Both teams should review patterns in accepted and rejected leads.
For example:
High MQL volume + low SQL acceptance
The qualification bar may be too low.
Low MQL volume + high SQL acceptance
The team may be filtering effectively but missing potential demand.
High SQL volume + low opportunity creation
The SQL definition may still be too broad.
Strong SQL-to-opportunity conversion + low volume
The issue may be demand creation rather than qualification.
These patterns are more useful than arguing over whether marketing or sales “owns” lead quality.
The New Standard for an SQL
A modern Sales Qualified Lead (SQL) is not simply a contact that crossed a scoring threshold.
It is a lead or account supported by enough evidence to justify a sales conversation.
That evidence should combine:
Fit: Does the account belong in the target market?
Need: Is there a relevant business problem?
Intent: Is there meaningful evidence of active interest?
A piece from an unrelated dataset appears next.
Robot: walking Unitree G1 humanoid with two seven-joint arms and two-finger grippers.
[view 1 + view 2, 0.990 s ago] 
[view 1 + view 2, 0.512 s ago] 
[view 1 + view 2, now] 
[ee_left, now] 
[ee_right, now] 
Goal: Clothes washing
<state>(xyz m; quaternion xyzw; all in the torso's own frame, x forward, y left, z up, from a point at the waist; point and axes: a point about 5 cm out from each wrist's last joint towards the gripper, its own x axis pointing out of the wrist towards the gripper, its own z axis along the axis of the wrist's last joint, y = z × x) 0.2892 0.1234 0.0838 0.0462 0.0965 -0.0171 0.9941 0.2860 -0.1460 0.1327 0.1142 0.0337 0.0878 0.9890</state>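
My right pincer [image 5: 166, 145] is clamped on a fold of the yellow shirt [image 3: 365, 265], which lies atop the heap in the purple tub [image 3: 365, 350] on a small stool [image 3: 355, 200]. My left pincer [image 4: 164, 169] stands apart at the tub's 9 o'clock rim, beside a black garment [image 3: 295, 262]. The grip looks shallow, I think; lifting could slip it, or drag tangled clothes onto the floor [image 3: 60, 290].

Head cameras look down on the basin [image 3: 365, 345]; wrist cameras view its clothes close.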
Context: Where is the buyer in the decision process?
Validation: Has sales confirmed that the opportunity is worth pursuing?
This approach produces fewer false positives.
More importantly, it gives sales a clearer reason to invest time.
Conclusion: Fewer, Better SQLs
The goal of lead qualification is not to push more MQLs into the sales pipeline.
It is to identify the opportunities that deserve attention.
B2B buyers now have more ways to research independently, and AI is adding another layer to that process. Sales therefore needs better context, not simply more leads. Gartner’s 2026 research reinforces this balance: buyers increasingly prefer self-directed digital research, but still value sales involvement when they need validation, confidence, and context.
That makes the modern SQL less about a score and more about evidence.
The strongest SQL is not the lead with the highest activity score. It is the opportunity with the clearest combination of fit, intent, need, and buying context.
That is the standard marketing and sales teams should build their qualification process around.
FAQs:
A Sales Qualified Lead is a lead or account that has met agreed sales qualification criteria and is considered worth pursuing by the sales team. Qualification typically considers fit, need, intent, buying context, and sales validation.
An MQL has met marketing’s criteria for further attention. An SQL has been qualified for active sales engagement. The exact criteria should be agreed upon by marketing and sales.
An MQL becomes an SQL when it demonstrates sufficient fit and buying relevance to justify sales attention. This can include ICP fit, meaningful intent signals, business need, buying context, and sales validation.
Yes. BANT can provide a practical structure for sales discovery. However, it should not be treated as a rigid checklist for every B2B opportunity, particularly early in complex buying journeys.
MEDDIC is generally more useful for complex B2B deals involving multiple stakeholders, larger commercial decisions, and longer sales cycles. It provides deeper visibility into metrics, decision processes, economic buyers, pain, and internal champions.
There is no universal target. Current benchmark sources show substantial variation by industry, business model, lead source, and qualification definition. HubSpot cites a typical 10% to 20% range across industries, while emphasizing that the rate varies significantly by context.
Measure what happens after qualification. SQL acceptance, SQL-to-opportunity conversion, opportunity-to-win rate, pipeline, and revenue provide a stronger view of SQL quality than SQL volume alone.